The show then hopes to emphasise that fungi and the worlds they create are not lethal alone. In recent years, for instance, mushroom foraging has gained popularity, a consequence no doubt of the desire to return to nature prompted by the pandemic. While their presence in design indicates a somewhat misguided concern for sustainability, contemporary culture has referenced them as metaphors for our fragile but intrinsic relationship with natural landscapes. Apart from their abundant outbreak in contemporary art, surprisingly, they most recently came to my attention in indie artist dodie’s album cover for Not For Lack of Trying (2025), mirroring the struggle with uncertainty she writes about in the lyrics. In Polish author Olga Tokarczuk’s latest novel, The Empusium, the natural world (mushrooms included) is a vital force, bringing forth a sense of the mysterious and sinister, emphasising her fascination with the tussle between life and death, the natural and the manmade.
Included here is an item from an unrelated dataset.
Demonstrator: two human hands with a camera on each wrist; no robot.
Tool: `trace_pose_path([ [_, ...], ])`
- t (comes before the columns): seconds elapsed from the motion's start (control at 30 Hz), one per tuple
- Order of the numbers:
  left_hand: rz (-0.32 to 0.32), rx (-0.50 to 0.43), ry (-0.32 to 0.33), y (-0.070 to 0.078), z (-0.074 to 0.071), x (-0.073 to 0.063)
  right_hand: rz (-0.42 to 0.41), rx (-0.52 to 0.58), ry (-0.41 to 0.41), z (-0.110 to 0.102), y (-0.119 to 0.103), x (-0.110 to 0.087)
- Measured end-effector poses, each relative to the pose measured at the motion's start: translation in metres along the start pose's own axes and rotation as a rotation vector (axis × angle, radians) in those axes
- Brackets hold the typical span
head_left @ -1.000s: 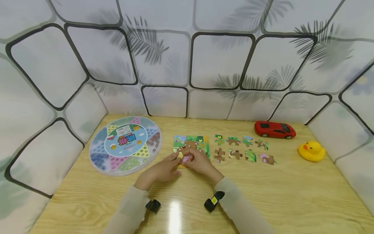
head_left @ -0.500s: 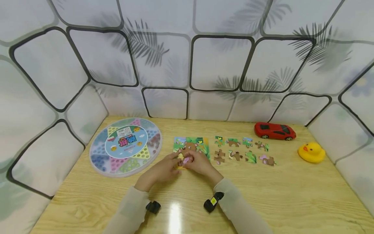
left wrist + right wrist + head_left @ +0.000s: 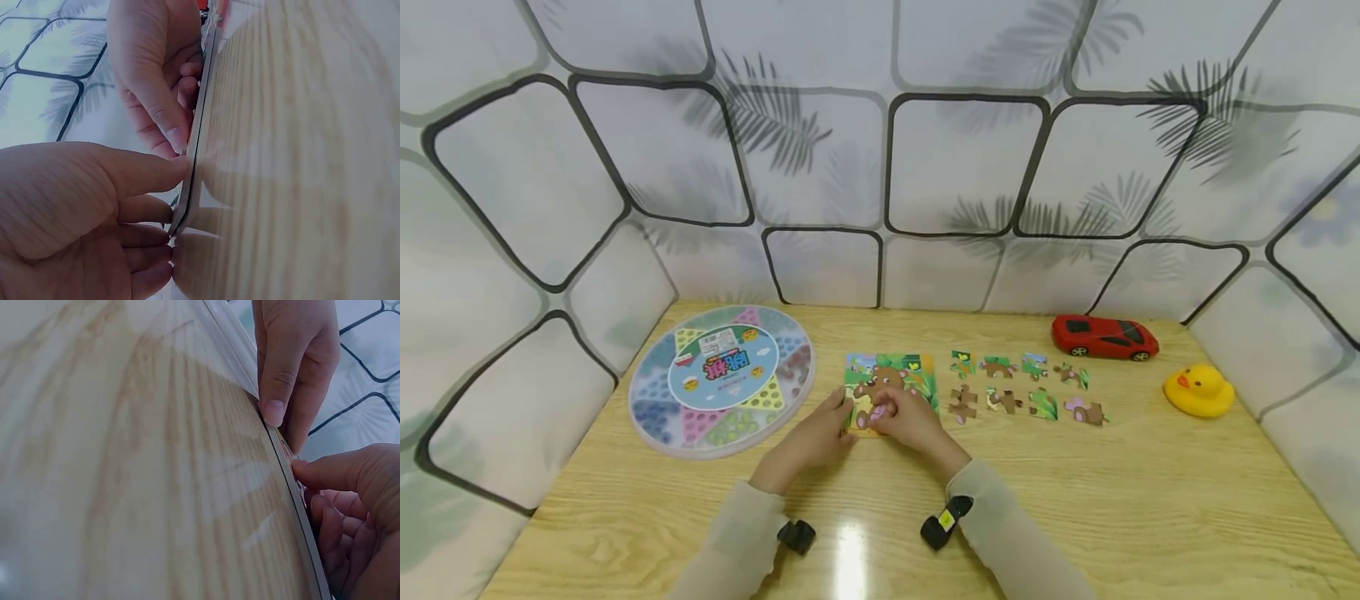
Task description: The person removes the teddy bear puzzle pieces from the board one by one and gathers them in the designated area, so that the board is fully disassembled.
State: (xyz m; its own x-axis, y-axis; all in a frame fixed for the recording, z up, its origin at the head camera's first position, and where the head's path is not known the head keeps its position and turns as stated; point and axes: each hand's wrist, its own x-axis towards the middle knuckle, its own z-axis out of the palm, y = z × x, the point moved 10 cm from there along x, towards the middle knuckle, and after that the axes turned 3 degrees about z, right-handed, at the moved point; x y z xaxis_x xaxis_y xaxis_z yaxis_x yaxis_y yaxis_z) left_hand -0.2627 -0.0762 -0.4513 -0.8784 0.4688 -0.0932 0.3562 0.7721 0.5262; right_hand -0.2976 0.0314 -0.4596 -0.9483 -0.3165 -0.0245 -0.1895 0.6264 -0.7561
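A bear jigsaw puzzle board (image 3: 920, 365) lies flat in the middle of the table in the head view. My left hand (image 3: 820, 432) holds its left near corner, thumb on the near edge and fingers along the left side. In the left wrist view the left hand (image 3: 81, 206) meets the thin edge of the board (image 3: 199, 134). My right hand (image 3: 913, 421) bends over the board's lower part, thumb and forefinger together at a pink and brown puzzle piece (image 3: 877, 412). The right wrist view has the right hand (image 3: 356, 512) with its other fingers curled; the piece is mostly hidden there.
Two rows of loose puzzle pieces (image 3: 962, 403) lie to the right of the board. A round Chinese checkers board (image 3: 722, 367) is on the left. Farther right are a red toy car (image 3: 1105, 337) and a yellow rubber duck (image 3: 1199, 391). A patterned backdrop (image 3: 966, 162) encloses the table.
My left hand has drawn back from the bear picture to the board's left near corner, uncovering the lower left of the picture. The right hand stays at almost the same place.
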Motion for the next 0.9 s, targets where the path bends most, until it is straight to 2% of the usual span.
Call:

In an earlier novel, House of Day, House of Night (1988), Tokarczuk writes, “If I weren't a person, I'd be a mushroom.”
Through the exhibition and her research, Tsing has always emphasised the necessity of wonder towards what is not human. It’s her research on matsutake that guides the principles and hopefully, the lessons one will take away after witnessing the show. “Our first step is to bring back curiosity. Unencumbered by the simplifications of progress narratives, the knots and pulses of patchiness are there to explore. Matsutake are a place to begin: however much I learn, they take me by surprise,” she asserts in The Mushroom at the End of the World. Exploring the particular, unlikely case of the mushroom prized in Japanese culture, Tsing argued that to live in the aftermath of a capitalist society, having plundered that which was available to us, we must make do with precarity.
The matsutake exists only because of human intervention, thriving in industrially devastated landscapes, and therein lies the hope. They are not cultivated, but are harvested by informal, almost spontaneously appearing communities. The book reminds the keen reader that livability is only experienced in places—in the ways in which we (human and non-human alike) encounter each other, the ways in which we change each other. Tsing expands on this notion—that of patchiness or the specific responses of various species to their contexts—with Zhou in a project they named Feral Atlas.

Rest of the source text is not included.